Licensing and Negotiations: What is a license?
A license is a contract whereby the owner of intellectual property grants permission for another party to act under all or some of the owner’s rights. OTL typically transfers Stanford intellectual property through a license agreement in which the University grants its rights in the defined technology to a third party for a period of years, sometimes for a particular field of use, and sometimes limited to certain regions of the world.
How long does it take to license an invention?
The process of protecting the technology and finding the right licensing partner may take months to years to complete, if ever. The amount of time will depend on the development stage of the technology, the market for the technology, competing technologies, and the amount of work and money needed to bring a new concept to the marketplace. Because university technologies are often too early stage for industry to invest in, we are not able to find licensees for many technologies.
If OTL finds a licensee, negotiations can proceed quickly if the company can agree to the terms of OTL’s standard agreement (see Sample Agreements). From there, the time line for negotiation is usually determined by how many contract provisions the potential licensee wishes to negotiate. Financial terms rarely require long negotiating times. But, it is common for non-financial provisions such as field of use, term of the license, or indemnification to entail more discussion. If terms are agreed to quickly, OTL has signed an agreement within one day.
What if more than one company is interested in obtaining a license?
Typically, a university does not have multiple potential licensees bidding on an invention. If there are several parties interested in a license, OTL will endeavor to either grant non-exclusive licenses or to accommodate multiple parties by dividing the field of use for exclusive licenses. Occasionally, OTL must choose one company among several choices to enable effective development; the choice will be based on the ability of a committed company to bring the technology forward to society as quickly as possible. Sometimes an established business with experience in similar technologies and markets is the best choice. In other cases, the focus and intensity of a start-up company is a better option.

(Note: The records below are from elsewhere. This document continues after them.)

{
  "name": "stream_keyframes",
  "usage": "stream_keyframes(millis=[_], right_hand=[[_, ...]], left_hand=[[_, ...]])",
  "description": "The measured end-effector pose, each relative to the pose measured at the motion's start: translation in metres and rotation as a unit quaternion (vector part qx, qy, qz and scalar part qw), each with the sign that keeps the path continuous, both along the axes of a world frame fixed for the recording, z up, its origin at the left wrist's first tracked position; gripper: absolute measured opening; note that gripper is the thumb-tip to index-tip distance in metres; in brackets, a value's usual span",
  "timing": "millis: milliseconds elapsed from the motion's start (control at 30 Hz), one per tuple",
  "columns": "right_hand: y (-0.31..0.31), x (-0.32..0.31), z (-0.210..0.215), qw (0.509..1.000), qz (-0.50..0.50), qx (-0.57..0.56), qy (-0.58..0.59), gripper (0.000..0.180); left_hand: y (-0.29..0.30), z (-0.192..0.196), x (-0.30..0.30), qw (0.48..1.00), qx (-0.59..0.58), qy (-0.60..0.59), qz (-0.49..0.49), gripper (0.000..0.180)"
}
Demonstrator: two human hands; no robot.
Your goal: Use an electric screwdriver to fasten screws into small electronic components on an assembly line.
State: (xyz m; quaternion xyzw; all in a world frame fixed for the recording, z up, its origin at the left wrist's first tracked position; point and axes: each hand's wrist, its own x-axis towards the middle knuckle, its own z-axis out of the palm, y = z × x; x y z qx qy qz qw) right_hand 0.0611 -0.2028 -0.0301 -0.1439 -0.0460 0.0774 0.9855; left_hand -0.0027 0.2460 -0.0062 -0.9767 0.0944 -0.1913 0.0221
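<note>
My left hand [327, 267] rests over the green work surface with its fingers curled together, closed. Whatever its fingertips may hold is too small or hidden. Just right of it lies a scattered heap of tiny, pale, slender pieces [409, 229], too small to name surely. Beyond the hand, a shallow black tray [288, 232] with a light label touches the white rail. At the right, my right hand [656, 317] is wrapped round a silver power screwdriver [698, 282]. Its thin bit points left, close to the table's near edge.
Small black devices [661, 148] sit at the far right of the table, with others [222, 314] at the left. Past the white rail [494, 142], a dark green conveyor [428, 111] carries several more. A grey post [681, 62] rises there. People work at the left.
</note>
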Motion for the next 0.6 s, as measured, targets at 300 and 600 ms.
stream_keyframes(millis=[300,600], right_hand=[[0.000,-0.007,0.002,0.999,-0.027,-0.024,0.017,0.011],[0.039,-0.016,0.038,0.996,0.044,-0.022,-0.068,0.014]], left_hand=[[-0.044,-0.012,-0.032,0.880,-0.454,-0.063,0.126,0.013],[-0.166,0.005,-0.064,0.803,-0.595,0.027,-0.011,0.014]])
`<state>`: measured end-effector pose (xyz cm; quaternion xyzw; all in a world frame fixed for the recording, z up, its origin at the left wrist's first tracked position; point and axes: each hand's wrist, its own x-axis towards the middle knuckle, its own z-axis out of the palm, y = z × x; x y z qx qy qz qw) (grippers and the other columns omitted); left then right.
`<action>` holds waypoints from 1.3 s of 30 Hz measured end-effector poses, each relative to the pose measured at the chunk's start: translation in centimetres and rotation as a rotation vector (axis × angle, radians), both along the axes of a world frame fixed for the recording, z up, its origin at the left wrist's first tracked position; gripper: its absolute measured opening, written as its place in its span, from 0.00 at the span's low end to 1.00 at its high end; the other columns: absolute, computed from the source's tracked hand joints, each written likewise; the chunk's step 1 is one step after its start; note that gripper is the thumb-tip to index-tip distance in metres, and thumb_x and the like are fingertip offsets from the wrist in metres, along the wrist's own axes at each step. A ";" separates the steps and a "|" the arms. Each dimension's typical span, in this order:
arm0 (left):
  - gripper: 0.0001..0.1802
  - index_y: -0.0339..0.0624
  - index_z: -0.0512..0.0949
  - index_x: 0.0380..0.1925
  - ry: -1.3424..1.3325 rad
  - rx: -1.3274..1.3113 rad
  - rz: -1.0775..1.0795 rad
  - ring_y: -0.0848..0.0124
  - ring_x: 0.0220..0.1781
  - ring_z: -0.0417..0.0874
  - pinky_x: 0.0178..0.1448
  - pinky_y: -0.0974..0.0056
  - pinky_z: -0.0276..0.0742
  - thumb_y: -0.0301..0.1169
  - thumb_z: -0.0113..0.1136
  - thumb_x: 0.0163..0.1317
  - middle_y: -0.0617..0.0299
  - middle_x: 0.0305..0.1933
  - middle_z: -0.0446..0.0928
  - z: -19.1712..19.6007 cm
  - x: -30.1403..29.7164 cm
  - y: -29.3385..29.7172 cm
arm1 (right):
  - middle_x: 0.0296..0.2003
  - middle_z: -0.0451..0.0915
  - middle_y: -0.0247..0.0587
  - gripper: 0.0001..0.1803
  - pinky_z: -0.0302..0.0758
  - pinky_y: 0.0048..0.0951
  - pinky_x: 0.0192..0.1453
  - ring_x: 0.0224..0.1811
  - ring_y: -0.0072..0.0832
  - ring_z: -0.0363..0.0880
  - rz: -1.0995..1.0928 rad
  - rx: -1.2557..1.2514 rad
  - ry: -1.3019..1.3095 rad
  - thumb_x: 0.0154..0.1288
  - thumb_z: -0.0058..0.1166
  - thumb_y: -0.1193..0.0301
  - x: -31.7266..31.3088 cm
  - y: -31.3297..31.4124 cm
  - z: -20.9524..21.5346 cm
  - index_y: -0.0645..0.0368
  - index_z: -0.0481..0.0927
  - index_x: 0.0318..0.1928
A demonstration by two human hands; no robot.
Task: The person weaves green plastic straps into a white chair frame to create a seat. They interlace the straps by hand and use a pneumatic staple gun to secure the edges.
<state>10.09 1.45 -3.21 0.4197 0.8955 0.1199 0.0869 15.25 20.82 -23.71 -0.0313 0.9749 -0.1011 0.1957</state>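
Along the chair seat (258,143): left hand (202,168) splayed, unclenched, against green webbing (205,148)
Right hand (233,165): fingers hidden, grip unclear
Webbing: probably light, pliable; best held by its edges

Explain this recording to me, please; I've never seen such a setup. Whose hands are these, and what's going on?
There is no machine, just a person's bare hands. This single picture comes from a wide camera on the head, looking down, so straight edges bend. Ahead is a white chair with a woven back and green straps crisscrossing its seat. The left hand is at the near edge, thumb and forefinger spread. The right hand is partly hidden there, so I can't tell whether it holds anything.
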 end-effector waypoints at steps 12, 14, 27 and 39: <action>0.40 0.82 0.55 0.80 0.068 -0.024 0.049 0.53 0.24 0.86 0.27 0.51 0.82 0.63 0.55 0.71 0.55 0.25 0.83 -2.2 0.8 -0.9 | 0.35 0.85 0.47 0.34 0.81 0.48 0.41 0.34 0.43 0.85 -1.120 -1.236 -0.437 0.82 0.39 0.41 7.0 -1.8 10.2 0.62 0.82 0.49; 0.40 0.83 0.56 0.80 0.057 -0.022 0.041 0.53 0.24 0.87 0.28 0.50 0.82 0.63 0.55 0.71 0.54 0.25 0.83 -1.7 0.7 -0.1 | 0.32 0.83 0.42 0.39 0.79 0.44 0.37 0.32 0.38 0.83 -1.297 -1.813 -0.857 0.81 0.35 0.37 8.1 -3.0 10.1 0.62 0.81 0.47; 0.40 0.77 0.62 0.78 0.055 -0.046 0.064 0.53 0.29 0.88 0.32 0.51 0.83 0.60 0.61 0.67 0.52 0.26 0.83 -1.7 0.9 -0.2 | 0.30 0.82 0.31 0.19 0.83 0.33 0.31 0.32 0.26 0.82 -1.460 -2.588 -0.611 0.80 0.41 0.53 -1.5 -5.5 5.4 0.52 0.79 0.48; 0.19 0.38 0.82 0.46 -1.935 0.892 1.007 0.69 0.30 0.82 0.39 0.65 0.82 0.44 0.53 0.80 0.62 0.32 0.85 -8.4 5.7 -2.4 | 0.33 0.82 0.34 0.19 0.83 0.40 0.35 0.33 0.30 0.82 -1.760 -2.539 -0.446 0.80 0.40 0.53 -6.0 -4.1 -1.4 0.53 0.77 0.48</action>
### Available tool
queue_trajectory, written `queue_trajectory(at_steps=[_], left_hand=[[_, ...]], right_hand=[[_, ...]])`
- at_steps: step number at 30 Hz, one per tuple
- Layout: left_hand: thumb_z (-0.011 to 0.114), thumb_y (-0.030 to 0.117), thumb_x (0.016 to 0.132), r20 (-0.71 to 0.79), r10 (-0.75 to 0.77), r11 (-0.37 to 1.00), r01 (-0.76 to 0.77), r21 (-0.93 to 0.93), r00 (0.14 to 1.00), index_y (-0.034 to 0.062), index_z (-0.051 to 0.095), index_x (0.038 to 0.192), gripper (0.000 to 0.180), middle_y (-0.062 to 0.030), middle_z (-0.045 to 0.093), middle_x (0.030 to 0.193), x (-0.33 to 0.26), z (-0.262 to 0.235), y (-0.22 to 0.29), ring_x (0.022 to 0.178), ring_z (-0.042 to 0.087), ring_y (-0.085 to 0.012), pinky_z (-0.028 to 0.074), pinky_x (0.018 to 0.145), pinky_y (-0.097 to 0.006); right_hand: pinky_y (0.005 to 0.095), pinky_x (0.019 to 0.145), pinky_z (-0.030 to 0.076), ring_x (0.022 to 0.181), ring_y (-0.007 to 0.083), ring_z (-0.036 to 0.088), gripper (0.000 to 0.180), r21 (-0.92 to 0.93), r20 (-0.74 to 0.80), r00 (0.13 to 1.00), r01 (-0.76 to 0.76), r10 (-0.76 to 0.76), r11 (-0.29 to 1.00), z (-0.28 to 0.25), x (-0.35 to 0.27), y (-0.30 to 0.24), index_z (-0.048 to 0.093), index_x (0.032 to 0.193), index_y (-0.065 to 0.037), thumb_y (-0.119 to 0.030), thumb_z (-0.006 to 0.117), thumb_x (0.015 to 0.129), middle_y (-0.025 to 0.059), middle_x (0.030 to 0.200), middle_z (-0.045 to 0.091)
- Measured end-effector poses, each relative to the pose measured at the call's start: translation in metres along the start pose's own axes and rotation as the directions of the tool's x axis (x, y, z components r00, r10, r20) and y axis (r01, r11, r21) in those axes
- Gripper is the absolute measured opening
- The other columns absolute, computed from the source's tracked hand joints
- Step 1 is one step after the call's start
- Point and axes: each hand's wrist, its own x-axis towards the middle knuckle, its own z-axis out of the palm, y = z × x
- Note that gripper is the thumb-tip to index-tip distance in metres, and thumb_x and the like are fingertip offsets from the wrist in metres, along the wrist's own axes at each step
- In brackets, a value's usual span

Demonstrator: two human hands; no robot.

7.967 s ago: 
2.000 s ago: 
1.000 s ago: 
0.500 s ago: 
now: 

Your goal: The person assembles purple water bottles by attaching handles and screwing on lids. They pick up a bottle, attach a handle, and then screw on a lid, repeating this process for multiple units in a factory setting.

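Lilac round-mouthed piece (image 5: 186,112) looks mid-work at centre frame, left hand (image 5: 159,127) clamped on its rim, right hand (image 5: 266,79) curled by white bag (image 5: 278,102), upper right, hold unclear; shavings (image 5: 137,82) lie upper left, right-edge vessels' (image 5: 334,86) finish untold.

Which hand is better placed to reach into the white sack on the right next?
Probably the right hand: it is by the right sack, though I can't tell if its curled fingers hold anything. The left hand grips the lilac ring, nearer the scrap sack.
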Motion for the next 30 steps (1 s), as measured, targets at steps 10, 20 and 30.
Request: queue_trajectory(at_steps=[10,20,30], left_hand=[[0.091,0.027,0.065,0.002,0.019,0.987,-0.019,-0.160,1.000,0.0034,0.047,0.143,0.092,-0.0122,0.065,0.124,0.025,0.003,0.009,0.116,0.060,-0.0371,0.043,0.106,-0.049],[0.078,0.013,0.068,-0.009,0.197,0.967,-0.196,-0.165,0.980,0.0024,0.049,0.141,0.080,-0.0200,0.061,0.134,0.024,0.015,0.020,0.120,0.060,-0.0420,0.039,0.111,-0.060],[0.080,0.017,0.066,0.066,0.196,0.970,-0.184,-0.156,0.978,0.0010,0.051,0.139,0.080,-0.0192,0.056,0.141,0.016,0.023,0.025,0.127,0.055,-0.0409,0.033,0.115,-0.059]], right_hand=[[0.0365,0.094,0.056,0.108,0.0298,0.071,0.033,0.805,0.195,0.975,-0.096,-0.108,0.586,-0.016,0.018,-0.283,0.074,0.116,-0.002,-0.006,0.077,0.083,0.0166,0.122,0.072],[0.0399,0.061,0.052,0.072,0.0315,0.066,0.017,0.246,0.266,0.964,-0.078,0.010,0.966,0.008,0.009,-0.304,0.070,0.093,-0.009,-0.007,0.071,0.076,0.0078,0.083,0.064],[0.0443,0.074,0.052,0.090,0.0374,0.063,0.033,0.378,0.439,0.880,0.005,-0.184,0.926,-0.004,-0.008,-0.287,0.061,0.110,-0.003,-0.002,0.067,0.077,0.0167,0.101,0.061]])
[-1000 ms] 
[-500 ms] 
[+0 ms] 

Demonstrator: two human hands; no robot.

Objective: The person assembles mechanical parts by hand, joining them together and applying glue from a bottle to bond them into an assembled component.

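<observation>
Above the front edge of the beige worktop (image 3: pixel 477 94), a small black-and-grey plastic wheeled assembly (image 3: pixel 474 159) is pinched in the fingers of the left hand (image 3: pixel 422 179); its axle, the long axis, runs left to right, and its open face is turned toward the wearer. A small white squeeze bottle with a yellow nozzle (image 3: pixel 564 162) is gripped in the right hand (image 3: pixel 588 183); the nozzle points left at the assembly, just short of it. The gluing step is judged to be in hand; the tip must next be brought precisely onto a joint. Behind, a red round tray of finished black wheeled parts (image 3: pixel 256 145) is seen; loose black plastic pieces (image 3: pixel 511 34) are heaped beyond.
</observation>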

What are typical license terms?
Different inventions require different licensing strategies. For example, a basic new scientific tool likely to be widely used is typically licensed on a non-exclusive basis. In contrast, an invention which requires significant investment of resources by a company is typically licensed on an exclusive basis. The exclusive license provides an incentive for the licensee to commit risky capital investments required for product development. License terms for a start-up company can be different than those for large companies.
Regardless of the type of the technology or the size of the company, Stanford license agreements usually include provisions to ensure that the licensee will diligently develop the technology. Sample license agreements can be found at http://otl.stanford.edu/industry/resources/industry_res.html#forms.
What is the role of the inventor while OTL is negotiating the license agreement?
During negotiations, the inventor’s role is limited. The OTL licensing professional will generally inform the inventors when they are in the process of negotiating a license agreement. He or she may also ask the inventors to help evaluate a company’s capacity to develop licensed products.
In the case of an inventor start-up, the inventors do not participate in the actual negotiation of license agreements with potential licensees. This approach is based on the principle that Stanford faculty/employees cannot represent the company and the university at the same time. Therefore, the inventor’s role should not include representing the potential licensee or negotiating directly with OTL. In addition, if an inventor has a potential conflict of interest (COI), he or she will need to participate in a COI review.
Information about COI review and the inventor’s role at other stages of technology transfer can be found at http://otl.stanford.edu/inventors/resources/inventors_otlandinvent.html.
OTL has signature authority on behalf of the University for license agreements, material transfer agreements, industrial contracts, and other agreements that pertain to intellectual property. University faculty and other inventors are not authorized to sign agreements that obligate the University to assign or license intellectual property rights to another entity.
OTL and OTL personnel have no financial stake in University licenses. If the administrative overhead portion of licensing revenue exceeds OTL’s budget, the remaining funds are allocated to the OTL Research Incentive Fund under the control of the Dean of Research, for the support of research and education across the University. As a result, we believe OTL functions effectively as an unbiased agent serving the goals and interests of the University, as well as those of inventors and others. Inventors have many vital and valued roles during the licensing process, while final decisions are made by OTL.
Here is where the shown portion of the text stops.